Повторяю, для меня это новое поле, так что я чувствую себя в нем совсем неуверенной. Но мне даже нравится это чувство, потому что я относительно давно занимаюсь русской литературой и иногда считаю себя специалистом, а тут все ровно наоборот, нужно учиться. Я думаю, что, наверное, многие из нас оказались в академической системе, потому что очень любили быть студентами, так что это такое заново приобретение этого статуса.

 

— А скажи про опыт перевода с разных языков, по-разному? Это славянские языки, да, мелодика похожая. У тебя есть ощущение, что на какие-то другие инструменты тебе приходится опираться, когда ты украинской поэзией занимаешься?

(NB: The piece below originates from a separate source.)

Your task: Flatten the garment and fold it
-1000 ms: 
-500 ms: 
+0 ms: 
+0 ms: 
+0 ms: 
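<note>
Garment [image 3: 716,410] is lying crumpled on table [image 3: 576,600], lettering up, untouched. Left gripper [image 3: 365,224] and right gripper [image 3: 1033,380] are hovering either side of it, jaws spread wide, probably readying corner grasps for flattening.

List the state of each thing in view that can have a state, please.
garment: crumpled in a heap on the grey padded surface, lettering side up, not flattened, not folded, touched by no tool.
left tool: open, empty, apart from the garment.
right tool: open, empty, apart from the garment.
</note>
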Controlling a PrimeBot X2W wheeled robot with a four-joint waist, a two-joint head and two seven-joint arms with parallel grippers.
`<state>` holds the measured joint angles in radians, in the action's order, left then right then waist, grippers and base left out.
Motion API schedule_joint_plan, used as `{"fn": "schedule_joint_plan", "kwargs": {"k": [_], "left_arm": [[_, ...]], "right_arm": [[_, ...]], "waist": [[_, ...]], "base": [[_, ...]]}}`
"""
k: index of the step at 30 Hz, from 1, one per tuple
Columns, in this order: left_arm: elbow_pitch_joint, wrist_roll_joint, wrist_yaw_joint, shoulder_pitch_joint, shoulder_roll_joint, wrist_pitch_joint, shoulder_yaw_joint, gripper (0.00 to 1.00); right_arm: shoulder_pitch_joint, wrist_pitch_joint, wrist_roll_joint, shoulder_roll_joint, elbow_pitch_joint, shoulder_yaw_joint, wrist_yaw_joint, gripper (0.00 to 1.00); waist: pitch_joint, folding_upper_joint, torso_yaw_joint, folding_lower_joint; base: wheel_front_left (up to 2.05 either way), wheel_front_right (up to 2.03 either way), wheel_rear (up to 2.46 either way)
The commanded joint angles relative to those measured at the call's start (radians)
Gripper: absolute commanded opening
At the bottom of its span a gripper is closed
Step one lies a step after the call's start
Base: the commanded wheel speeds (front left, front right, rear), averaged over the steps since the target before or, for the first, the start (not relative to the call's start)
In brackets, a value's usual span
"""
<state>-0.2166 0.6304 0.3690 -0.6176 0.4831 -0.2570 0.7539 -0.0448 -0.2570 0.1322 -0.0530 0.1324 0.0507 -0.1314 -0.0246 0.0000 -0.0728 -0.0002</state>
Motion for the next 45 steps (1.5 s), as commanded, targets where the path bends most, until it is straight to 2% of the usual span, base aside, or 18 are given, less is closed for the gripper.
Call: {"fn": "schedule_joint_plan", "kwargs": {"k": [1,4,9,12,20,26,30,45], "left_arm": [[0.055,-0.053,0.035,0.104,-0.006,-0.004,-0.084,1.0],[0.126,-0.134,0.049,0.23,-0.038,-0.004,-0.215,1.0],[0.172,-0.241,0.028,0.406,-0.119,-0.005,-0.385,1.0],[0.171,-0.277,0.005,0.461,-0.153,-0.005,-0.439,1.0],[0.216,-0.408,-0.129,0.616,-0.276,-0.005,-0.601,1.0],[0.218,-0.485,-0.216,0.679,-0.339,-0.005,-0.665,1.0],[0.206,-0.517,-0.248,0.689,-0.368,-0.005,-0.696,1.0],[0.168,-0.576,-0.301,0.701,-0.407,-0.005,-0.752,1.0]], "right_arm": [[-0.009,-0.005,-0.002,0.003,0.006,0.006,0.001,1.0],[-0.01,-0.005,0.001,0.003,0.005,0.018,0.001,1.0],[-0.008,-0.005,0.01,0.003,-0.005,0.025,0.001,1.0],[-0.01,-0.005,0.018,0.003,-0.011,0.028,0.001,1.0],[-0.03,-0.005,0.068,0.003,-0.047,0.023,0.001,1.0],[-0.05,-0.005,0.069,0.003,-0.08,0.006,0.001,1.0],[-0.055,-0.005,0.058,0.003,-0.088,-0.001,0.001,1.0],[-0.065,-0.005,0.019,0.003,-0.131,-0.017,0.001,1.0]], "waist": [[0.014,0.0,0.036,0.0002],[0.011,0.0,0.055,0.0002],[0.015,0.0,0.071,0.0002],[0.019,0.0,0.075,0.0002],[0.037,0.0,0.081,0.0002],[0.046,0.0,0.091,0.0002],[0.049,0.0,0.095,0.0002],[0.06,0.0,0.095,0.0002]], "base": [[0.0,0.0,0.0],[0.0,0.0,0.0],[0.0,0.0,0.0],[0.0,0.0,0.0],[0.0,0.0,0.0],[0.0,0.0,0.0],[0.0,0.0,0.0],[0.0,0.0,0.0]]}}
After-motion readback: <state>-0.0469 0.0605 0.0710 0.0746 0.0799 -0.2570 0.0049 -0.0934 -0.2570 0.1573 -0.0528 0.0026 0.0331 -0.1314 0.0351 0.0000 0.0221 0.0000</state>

— Естественно. Я так скажу. Я сейчас работаю над этой поэзией XX века в первую очередь, потому что она очень нужна на английском — на мой взгляд, она более нужна, чем современная поэзия, потому что ее и так многие переводят. Но мне кажется, что я лучше подготовлена к переводу этой украинской поэзии XX века, чем даже к современной поэзии на украинском, потому что все-таки поэзия, скажем, 1930-х, 1950-х, 1960-х развивались параллельно с русской. Поэтому, несмотря на то что очень много незнакомых слов и я постоянно обращаюсь к словарям, когда перевожу с украинского, поэтика во многих случаях знакома мне по русским аналогам. Во многих случаях поэтика не просто похожа — это они читали одно и то же. Украинские поэты читали в том числе русских поэтов, или других советских поэтов, или иностранных поэтов в русском переводе; я довольно часто встречаю узнаваемые обороты.

 

— Отсылки, наверное, те же, да?

— И некоторые отсылки, да... Это очень, как мне кажется, параллельная традиция, хотя, конечно, все украинцы и украинисты хотели бы тут остановиться и сказать, что это разные традиции. Они разные, это точно, но все-таки есть много общего. Наверное, можно придумать какие-то исторические параллели про англоязычных поэтов такого-то века, которые очень много читали по-французски и поэтому было параллельное развитие традиции английской и французской поэзии, или взять того же Пушкина, который очень много читал по-французски. Тогда как, например, современная поэзия, часто опирается больше на разговорную речь и разговорные обороты, и тут я чувствую бы себя менее уверенно, чем на русском, потому что я мало общаюсь на современном украинском.

 

— Ну и словечки, наверное, сленг…

— Конечно, я это все на русском тоже не знаю, и если я буду переводить какого-нибудь современного российского поэта, который сейчас находится в России, мне уже будет сложнее, поскольку я оторвана от места, от прямого контакта. Что касается разных, но близких традиций — так как я перевожу с сербского и с хорватского, я привыкла учитывать значительную разницу и в языке, и в литературной традиции. То есть я стараюсь быть максимально чуткой вот к таким различиям. Но в принципе — и это общее место про перевод, что касается качества самих переводов, а не процесса перевода, — конечно, английский на первом месте. Это очень важно. Мы это видим на воркшопах по переводу: бывает, что человек с отличным знанием языка хуже переводит, чем человек с довольно хромающим знанием того же языка, просто потому что у того второго лучше чувство своего — английского — языка, и выходит лучше. Так что хорошо, что я неплохо знаю английский, хотя над этим я тоже работаю.

 

— Ну, не знаю, куда еще?

— Не-не, вот сейчас, например, Руфа пришла на днях из школы с кучей незнакомых мне слов, не обсценных, и говорит: мама, что это значит? О господи, я не знаю, я забила в гугл, и целый мир себе открыла.

 

— Да? Например?

— Ну, ты не хочешь этого знать.

 

— Мне просто интересно.

— Это так, это мимолетно, то есть это мимолетные такие ютубовские штуки, современный детский сетевой фольклор; мне кажется, что через год их уже не будет, будут новые. Там речь о каком-то мультике, довольно неумелом, с говорящей головой, которая высовывается из унитаза, и у этой головы какой-то свой язык.

 

— Нет, Эйнсли, тебе надо это знать. Потом будут стихи, которые будут написаны на русском и украинском, и там и там будет свое слово для этой головы, и тебе нужно будет ее правильно перевести на английский.

— Именно, да-да-да. Ну и поэтому — поэтому тихая жизнь переводчика никогда не скучна.